Cold vs Hot Observables
When working in a reactive environment, mostly in code, we will encounter cold observables if it comes to data-driven observables. Cold observables start data emission only upon subscription. Imagine it as a movie-on-demand service where the viewer initiates the streaming of a movie. Each subscriber receives an independent sequence of data, isolated from others, allowing individual control such as pausing or fast-forwarding without affecting other subscribers. This lazily loading characteristic defines cold observables, emitting data only when the observer explicitly requests it. Examples abound in scenarios such as web requests, database queries, or file retrievals, where up-to-date data is paramount, and each subscriber triggers a fresh emission, resulting in unique sets of data.
A Cold Observable is created using the range() function, which sends a range of numbers from 1 to 5. If we subscribe to this Observable several times, each subscriber gets their own separate set of data. The data is not shared among subscribers.
Conversely, hot observables adopt a different approach, emitting items irrespective of whether subscribers are present. In this paradigm, there is a single source of emission, and depending on when observers subscribe, they may miss some emitted items. Unlike cold observables, subscribers in hot observables join a sequence in progress, and the emission mechanism resembles a push rather than pull. Consider UI events as a prime example — multiple mouse clicks occurring independently of subscribers, where missing some clicks may not be critical as the focus is often on the most recent interactions. The absence of control over data generation distinguishes hot observables, making them suitable for scenarios where immediate item emission is crucial, such as real-time event handling.
In Hot Observable example we are using PublishSubject to create a hot observable representing button click events. Multiple event handlers can subscribe to the same button and respond to clicks. We need to remember that new subscribers can miss some data that was emitted before they subscribed.
I also wanted to touch on the topic of Multicasting, as it is often overlooked. Multicasting comes into play when we want to share data emitted by an observable with multiple subscribers. This stands in contrast to the default behaviour of a cold observable.
To achieve multicasting, we transform a cold observable into a hot observable using certain operators like publish() or publishReplay() in RXJava. Afterward, we activate the source observable by explicitly calling connect() on the connectable observer, making it multicast to all subscribers. It’s crucial to note that calling subscribe() on a ConnectableObserver won’t trigger emission; only the connect() operator will.
With connectable subscribers, we gain control over when the source observable starts emitting data. This sets it apart from a normal hot observable. This control can be particularly useful, for instance, when caching data for shared access. In the provided example, chat messages serve as the source, and two users subscribe to it. However, only the first user receives messages initially because the connect() operator triggers the emission before the second user subscribes.
By changing the order, when a new message is sent, it is emitted to both users without the need to send the message to each user individually.
This illustrates the flexibility and control that multicasting provides in managing shared data streams.

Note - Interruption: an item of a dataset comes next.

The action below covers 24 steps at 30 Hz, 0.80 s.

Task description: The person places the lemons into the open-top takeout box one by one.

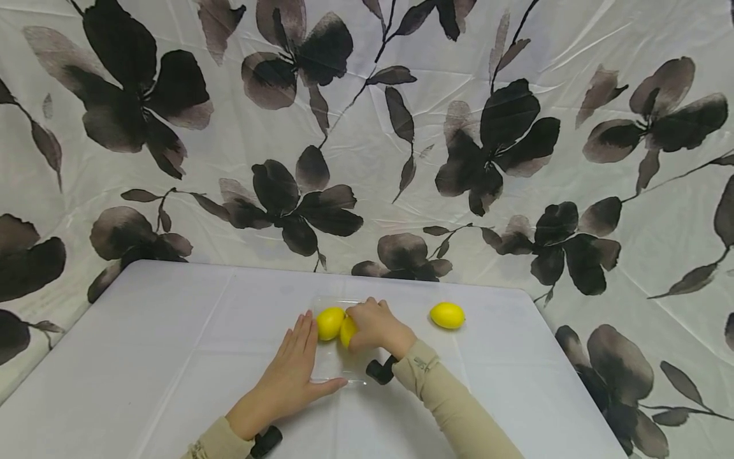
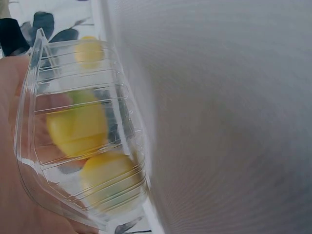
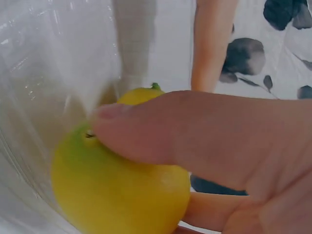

Now that we’ve covered the basics of cold and hot observables, let’s delve into the concept of backpressure. Imagine a scenario where a producer is emitting a thousand items per second or more, but the consumer can only process a hundred per second. This is where backpressure comes into play — it’s a mechanism to manage this situation.
There are various ways to address it. One approach is to control the frequency at which the producer emits data, essentially slowing it down. Another method involves buffering some data until the consumer can catch up. In RXJava, we can even specify what action to take if the buffer is full, such as stopping the emission of data, deleting the youngest or oldest element, or simply dropping non-processed data and cancelling the subscription. Let’s take a closer look at the code.
In our example, our data stream consists of newly created insurance policies. We observe whenever a new policy is created, and in the consumer, we process and issue these policies. However, our producer is exceptionally fast, generating new values as quickly as possible, while the consumer is relatively slow. The Observable class has an unbounded buffer size, meaning it will buffer everything, even up to one million items, and push it to the subscriber. I encountered an Out of Memory Exception on both threads. The reason for running OOM, is that the producer pushed too much data, overwhelming the consumer’s capacity. Since RxJava 2, we have a new type called Flowable. It’s simply an extension of Observable and supports a backpressure mechanism to handle situations like these.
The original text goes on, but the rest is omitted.